Another significant difference to expansion microscopy is our approach’s applicability to live cells, which, to name two advantages, eliminates any concerns for fixation artifacts25,26,34 and enables high-resolution imaging of the same live sample over time. We demonstrated this here by ER membrane protein FRAP studies of an individual ER sheath (Supplementary Fig. S5 and Supplementary Video 6) and by identifying mitochondria counts in the same live cell over time (Fig. 7c). Importantly, our approach is not excluding any additional imaging modality. If the swollen state of cells and organelles is to be utilized for superresolution and/or expansion microscopy, it can be prepared as any conventional sample. That said, the very short preparation times for swelling together with the very modest optical instrumentation needs at literally no additional costs for material (chemicals etc.) makes swelling a very interesting and attractive tool for every cell researcher, including those with no immediate access to high-end (and often high-priced) optical instrumentation. The fact that it takes no more than a conventional fluorescence microscope (widefield or confocal), a drop of diH2O and a few minutes to find out if this approach is applicable to their project, should make it easy and appealing for any researcher to just give it a try.

Materials and Methods

Cell lines

All cell lines (COS-7, HEK 293, HeLa, N2a, RPE-1, U-2 OS) were obtained from the American Type Culture Collection.

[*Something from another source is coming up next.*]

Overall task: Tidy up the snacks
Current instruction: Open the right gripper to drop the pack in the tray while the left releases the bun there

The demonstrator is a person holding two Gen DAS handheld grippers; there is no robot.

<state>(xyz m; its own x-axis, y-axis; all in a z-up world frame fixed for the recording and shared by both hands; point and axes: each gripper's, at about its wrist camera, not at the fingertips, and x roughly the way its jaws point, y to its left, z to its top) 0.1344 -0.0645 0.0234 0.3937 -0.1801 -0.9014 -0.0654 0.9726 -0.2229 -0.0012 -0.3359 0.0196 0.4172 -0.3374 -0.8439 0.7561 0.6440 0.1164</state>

DNA constructs and reagents

The plasmids for MyrPalm-mEGFP14, ssRFP-KDEL15, GalT-RFP17, H2B-GFP18, CD3δ-GFP19, TOMM20-GFP20, PARL-GFP20, PINK1-mCherry20, TAP1-GFP35, TAP2-RFP35, wtPrP-GFP22 and SKL-RFP15 have been described previously. For CD3δ-mCherry, GFP from CD3δ-GFP was replaced by mCherry. To create mCherry-CD3δ-linker-YFP, we used YFP-CD3δ19 and replaced YFP with mCherry. The resulting construct was combined with CD3δ-CFP19 to create mCherry-CD3δ-CFP. This construct was further modified by adding YFP to its carboxyl-terminus to get mCherry-CD3δ-linker-YFP with CFP as linker sequence. For H2B-mCherry, GFP from H2B-GFP was replaced by mCherry. For pmCherry-Mito and pGFP-Mito, EYFP from pEYFP-Mito (Clontech) was replaced by mCherry and EGFP, respectively. Brefeldin A was purchased from Sigma-Aldrich and used at 5 μg/ml.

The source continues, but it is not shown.